Ibn Batouta Stadium (Berber: ⴰⵏⵏⴰⵔ ⵏ ⵉⴱⵏ ⴱⴰⵜⵓⵜⴰ, ) is a multi-use stadium in Tangier, Morocco. It is used mostly for football matches and big events such as ceremonies or concerts. The stadium has a capacity of 65,000 people. It serves as the new home of IR Tanger, replacing the former Stade de Marchan. The stadium is named after the Moroccan Berber Scholar and explorer Ibn Battuta.

History

It was inaugurated on April 26, 2011. On July 27, the stadium hosted the 2011 Trophée des champions, in which Marseille beat Lille 5–4.

It was one of the confirmed host stadiums for the 2015 Africa Cup of Nations, which was to be hosted by Morocco until it was stripped of its hosting rights.

The stadium hosted the 2017 Trophée des Champions for the second time on July 29, in which Paris Saint-Germain beat Monaco 2–1.

When Morocco hosted the 2018 African Nations Championship the stadium hosted six matches in the Group stage and one in the Quarter-finals.

It hosted the 2018 Supercopa de España match between the Copa del Rey runners-up, Sevilla, and the winners of the 2017–18 Copa del Rey and 2017–18 La Liga, Barcelona,  in which Barcelona beat Sevilla 2–1

It was one of the venues in Morocco's failed bid for the 2026 FIFA World Cup.
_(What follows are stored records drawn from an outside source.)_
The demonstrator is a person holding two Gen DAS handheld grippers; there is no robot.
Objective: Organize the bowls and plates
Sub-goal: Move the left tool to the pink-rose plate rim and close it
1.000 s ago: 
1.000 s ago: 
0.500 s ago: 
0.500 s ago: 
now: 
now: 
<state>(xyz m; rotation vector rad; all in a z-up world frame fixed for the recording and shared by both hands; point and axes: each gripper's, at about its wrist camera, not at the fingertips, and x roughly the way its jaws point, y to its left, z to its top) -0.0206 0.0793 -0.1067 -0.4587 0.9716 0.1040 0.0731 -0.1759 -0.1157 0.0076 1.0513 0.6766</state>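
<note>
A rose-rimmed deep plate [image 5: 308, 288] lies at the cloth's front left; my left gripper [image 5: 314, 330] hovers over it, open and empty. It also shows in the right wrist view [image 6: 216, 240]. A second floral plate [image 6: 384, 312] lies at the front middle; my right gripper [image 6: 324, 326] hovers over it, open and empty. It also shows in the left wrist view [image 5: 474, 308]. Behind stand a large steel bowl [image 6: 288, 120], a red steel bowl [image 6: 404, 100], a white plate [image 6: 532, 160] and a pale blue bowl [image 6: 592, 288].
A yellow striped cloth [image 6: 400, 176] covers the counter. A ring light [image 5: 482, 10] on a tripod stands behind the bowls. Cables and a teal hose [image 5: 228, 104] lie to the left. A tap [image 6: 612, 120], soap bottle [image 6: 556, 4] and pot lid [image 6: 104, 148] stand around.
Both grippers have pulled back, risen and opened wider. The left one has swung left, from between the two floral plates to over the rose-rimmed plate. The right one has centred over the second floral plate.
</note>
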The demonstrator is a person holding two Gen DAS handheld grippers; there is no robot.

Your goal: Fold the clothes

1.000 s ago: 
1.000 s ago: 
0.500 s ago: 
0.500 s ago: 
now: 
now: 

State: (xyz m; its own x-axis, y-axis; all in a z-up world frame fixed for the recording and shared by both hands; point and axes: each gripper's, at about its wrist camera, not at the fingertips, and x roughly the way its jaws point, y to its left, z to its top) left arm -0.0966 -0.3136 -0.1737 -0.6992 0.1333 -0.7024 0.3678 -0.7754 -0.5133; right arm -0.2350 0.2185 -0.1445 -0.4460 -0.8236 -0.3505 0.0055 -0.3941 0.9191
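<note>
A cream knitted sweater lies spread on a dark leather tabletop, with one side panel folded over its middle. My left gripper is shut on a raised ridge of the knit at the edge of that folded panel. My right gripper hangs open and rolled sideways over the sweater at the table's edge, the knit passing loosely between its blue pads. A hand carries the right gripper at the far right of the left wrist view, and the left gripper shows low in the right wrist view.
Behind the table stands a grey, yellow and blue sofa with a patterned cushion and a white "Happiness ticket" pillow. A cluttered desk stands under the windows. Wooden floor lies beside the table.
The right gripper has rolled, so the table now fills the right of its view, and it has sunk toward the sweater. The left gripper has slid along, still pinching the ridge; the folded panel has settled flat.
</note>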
It was slated to host the Quarter-Finals if Morocco had been awarded the World Cup.

It experienced a renovation to increase its capacity and change the exterior to host the 2022 FIFA Club World Cup. It was planned that the capacity will increase from 45,000 seats to 65,000. On 25 January 2023, it was confirmed that the stadium is ready to host the 2022 FIFA Club World Cup.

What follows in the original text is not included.